### Data segment
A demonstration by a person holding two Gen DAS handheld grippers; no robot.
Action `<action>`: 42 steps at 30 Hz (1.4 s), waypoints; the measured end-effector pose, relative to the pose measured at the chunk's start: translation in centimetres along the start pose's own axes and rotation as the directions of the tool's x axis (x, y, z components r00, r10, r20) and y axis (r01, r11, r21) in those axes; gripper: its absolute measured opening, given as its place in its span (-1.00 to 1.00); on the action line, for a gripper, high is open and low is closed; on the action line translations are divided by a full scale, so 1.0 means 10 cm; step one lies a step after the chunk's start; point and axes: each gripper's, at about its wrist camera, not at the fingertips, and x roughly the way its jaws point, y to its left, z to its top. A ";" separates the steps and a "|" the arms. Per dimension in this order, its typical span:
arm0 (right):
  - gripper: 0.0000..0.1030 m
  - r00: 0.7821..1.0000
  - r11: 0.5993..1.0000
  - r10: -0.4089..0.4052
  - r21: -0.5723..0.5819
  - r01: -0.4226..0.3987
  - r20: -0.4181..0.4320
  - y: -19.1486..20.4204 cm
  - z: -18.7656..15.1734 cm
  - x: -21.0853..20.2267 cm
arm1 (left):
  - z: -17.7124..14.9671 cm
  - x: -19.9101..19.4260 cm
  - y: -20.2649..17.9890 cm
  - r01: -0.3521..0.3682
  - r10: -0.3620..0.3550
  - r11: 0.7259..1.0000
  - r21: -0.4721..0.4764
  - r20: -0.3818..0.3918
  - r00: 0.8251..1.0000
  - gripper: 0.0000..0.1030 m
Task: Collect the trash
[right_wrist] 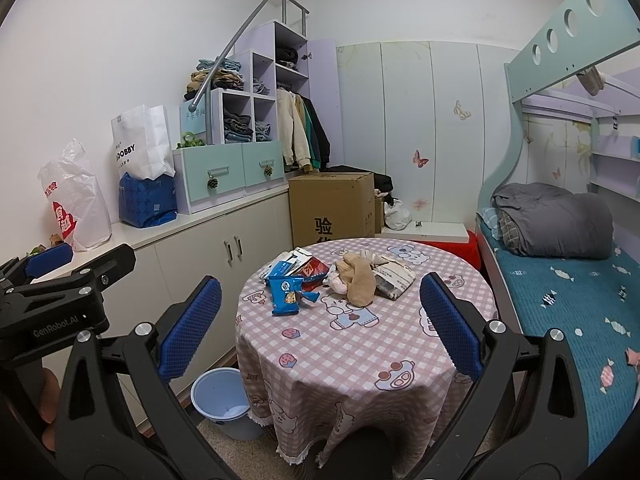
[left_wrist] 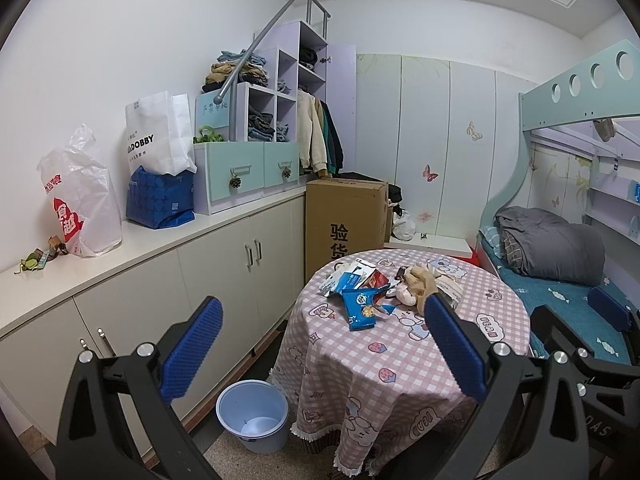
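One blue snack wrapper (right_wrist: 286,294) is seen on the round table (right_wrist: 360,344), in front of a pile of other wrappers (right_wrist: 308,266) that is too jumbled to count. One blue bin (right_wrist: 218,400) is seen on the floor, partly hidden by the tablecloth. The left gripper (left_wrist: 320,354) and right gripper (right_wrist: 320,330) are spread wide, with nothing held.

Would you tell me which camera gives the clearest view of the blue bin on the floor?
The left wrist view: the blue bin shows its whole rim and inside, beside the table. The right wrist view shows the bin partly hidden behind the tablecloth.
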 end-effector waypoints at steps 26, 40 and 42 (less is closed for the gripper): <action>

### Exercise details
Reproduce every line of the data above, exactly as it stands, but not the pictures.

### Exercise response
A demonstration by a person holding two Gen DAS handheld grippers; no robot.
Action `<action>`: 42 steps at 30 Hz (1.4 s), waypoints; the measured end-effector pose, relative to the pose measured at the chunk's start: translation in centimetres along the start pose's own axes and rotation as the directions of the tool's x axis (x, y, z components r00, r10, r20) and y axis (r01, r11, r21) in those axes; gripper: its absolute measured opening, given as its place in its span (-1.00 to 1.00); on the action line, for a gripper, high is open and low is closed; on the action line translations are divided by a full scale, so 1.0 means 10 cm; step one lies a step after the chunk's start; point and axes: each gripper's, at about its wrist camera, not at the fingertips, and x roughly the way its jaws point, y to its left, z to its top. A ";" separates the steps and a "|" the arms. Per dimension in this order, its typical span:
arm0 (right):
  - gripper: 0.0000..0.1030 m
  - r00: 0.7821..1.0000
  - r11: 0.5993..1.0000
  - r10: -0.4089..0.4052
  - r21: -0.5723..0.5819
  - r01: -0.4226..0.3987
  - r20: -0.4181..0.4320
  - y: -19.1486..20.4204 cm
  - z: -18.7656..15.1734 cm
  - x: -21.0853..20.2267 cm
arm1 (left):
  - z: -17.7124..14.9671 cm
  - x: -19.9101..19.4260 cm
  - y: -20.2649..17.9890 cm
  - r01: -0.3521..0.3682
  - r10: -0.3620..0.3550
  - r11: 0.7259..1.0000
  - r21: -0.4721..0.4764
  - r20: -0.3818..0.3918
  - r00: 0.8251..1.0000
  - gripper: 0.0000..0.1030 m
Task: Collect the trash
[right_wrist] 
[left_wrist] 
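One blue snack wrapper (right_wrist: 286,294) is seen on the round table (right_wrist: 360,344), in front of a pile of other wrappers (right_wrist: 308,266) that is too jumbled to count. One blue bin (right_wrist: 218,400) is seen on the floor, partly hidden by the tablecloth. The left gripper (left_wrist: 320,354) and right gripper (right_wrist: 320,330) are spread wide, with nothing held.

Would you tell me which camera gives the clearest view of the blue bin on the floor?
The left wrist view: the blue bin shows its whole rim and inside, beside the table. The right wrist view shows the bin partly hidden behind the tablecloth.
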 end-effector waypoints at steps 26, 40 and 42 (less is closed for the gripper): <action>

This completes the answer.